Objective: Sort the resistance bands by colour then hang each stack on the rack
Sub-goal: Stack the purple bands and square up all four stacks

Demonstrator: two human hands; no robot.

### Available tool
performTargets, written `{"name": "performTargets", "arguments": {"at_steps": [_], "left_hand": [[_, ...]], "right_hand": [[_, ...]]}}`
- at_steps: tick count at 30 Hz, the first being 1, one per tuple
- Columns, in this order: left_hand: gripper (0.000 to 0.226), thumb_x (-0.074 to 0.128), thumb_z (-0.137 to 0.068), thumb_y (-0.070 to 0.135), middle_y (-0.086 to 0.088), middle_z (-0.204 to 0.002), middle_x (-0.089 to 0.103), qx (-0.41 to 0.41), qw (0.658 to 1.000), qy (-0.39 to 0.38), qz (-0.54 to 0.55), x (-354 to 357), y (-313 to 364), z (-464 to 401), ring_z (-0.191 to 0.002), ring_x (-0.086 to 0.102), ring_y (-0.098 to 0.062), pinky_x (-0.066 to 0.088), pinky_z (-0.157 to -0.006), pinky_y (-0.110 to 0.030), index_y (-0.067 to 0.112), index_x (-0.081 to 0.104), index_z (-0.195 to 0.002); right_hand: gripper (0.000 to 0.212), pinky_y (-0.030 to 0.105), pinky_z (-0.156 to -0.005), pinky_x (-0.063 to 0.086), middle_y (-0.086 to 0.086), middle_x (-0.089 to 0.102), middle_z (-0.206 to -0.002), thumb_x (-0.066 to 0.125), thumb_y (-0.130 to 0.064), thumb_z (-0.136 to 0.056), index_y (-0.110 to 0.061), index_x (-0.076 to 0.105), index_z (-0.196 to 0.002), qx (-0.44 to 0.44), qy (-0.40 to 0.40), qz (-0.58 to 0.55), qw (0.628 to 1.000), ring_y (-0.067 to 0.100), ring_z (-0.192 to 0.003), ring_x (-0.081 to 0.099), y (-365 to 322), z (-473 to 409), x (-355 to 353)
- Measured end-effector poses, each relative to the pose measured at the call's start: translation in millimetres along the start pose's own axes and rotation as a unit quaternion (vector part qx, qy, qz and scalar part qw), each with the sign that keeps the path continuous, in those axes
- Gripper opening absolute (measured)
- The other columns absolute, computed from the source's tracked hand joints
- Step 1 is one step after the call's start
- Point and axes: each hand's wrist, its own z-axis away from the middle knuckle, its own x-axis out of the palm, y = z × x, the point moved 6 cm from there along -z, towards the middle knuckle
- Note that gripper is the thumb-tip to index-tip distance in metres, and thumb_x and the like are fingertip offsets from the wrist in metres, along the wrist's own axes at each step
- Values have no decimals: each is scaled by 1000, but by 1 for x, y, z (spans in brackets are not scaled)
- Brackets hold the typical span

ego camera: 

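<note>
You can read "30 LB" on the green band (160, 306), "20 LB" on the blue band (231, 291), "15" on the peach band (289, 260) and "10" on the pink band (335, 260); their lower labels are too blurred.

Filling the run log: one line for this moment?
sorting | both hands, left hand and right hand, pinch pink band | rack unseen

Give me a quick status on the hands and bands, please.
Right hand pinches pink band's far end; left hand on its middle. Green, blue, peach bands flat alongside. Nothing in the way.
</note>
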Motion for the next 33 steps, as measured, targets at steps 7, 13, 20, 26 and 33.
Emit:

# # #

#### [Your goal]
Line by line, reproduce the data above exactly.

#### [Answer for this exercise]
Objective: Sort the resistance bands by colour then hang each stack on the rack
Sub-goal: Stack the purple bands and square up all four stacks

Demonstrator: two human hands; no robot.

### Available tool
performTargets, written `{"name": "performTargets", "arguments": {"at_steps": [_], "left_hand": [[_, ...]], "right_hand": [[_, ...]]}}`
- at_steps: tick count at 30 Hz, the first being 1, one per tuple
- Columns, in this order: left_hand: gripper (0.000 to 0.226), thumb_x (-0.074 to 0.128), thumb_z (-0.137 to 0.068), thumb_y (-0.070 to 0.135), middle_y (-0.086 to 0.088), middle_z (-0.204 to 0.002), middle_x (-0.089 to 0.103), qx (-0.41 to 0.41), qw (0.658 to 1.000), qy (-0.39 to 0.38), qz (-0.54 to 0.55), x (-354 to 357), y (-313 to 364), z (-464 to 401), ring_z (-0.191 to 0.002), ring_x (-0.086 to 0.102), ring_y (-0.098 to 0.062), pinky_x (-0.066 to 0.088), pinky_z (-0.157 to -0.006), pinky_y (-0.110 to 0.030), index_y (-0.067 to 0.112), index_x (-0.081 to 0.104), index_z (-0.195 to 0.002); right_hand: gripper (0.000 to 0.212), pinky_y (-0.030 to 0.105), pinky_z (-0.156 to -0.005), pinky_x (-0.063 to 0.086), middle_y (-0.086 to 0.086), middle_x (-0.089 to 0.102), middle_z (-0.206 to -0.002), thumb_x (-0.066 to 0.125), thumb_y (-0.130 to 0.064), thumb_z (-0.136 to 0.056), index_y (-0.110 to 0.061), index_x (-0.076 to 0.105), index_z (-0.196 to 0.002), qx (-0.44 to 0.44), qy (-0.40 to 0.40), qz (-0.58 to 0.55), qw (0.628 to 1.000), ring_y (-0.067 to 0.100), ring_z (-0.192 to 0.003), ring_x (-0.081 to 0.099), y (-365 to 322), z (-473 to 409), x (-355 to 353)
- Measured end-effector poses, each relative to the pose measured at the call's start: translation in millimetres along the start pose's own axes and rotation as a unit quaternion (vector part qx, qy, qz and scalar part qw), each with the sign that keeps the path continuous, in those axes
- Gripper opening absolute (measured)
- The other columns absolute, computed from the source's tracked hand joints
- Step 1 is one step after the call's start
- Point and axes: each hand's wrist, its own z-axis away from the middle knuckle, its own x-axis out of the palm, y = z × x, the point moved 6 cm from there along -z, towards the middle knuckle
- Note that gripper is the thumb-tip to index-tip distance in metres, and thumb_x and the like are fingertip offsets from the wrist in metres, along the wrist's own axes at each step
- Values have no decimals: each is scaled by 1000, but by 1 for x, y, z (spans in brackets are not scaled)
- Brackets hold the typical span

ego camera: 

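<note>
You can read "30 LB" on the green band (160, 306), "20 LB" on the blue band (231, 291), "15" on the peach band (289, 260) and "10" on the pink band (335, 260); their lower labels are too blurred.

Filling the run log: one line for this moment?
sorting | both hands, left hand and right hand, pinch pink band | rack unseen

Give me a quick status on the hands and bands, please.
Right hand pinches pink band's far end; left hand on its middle. Green, blue, peach bands flat alongside. Nothing in the way.
</note>
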Motion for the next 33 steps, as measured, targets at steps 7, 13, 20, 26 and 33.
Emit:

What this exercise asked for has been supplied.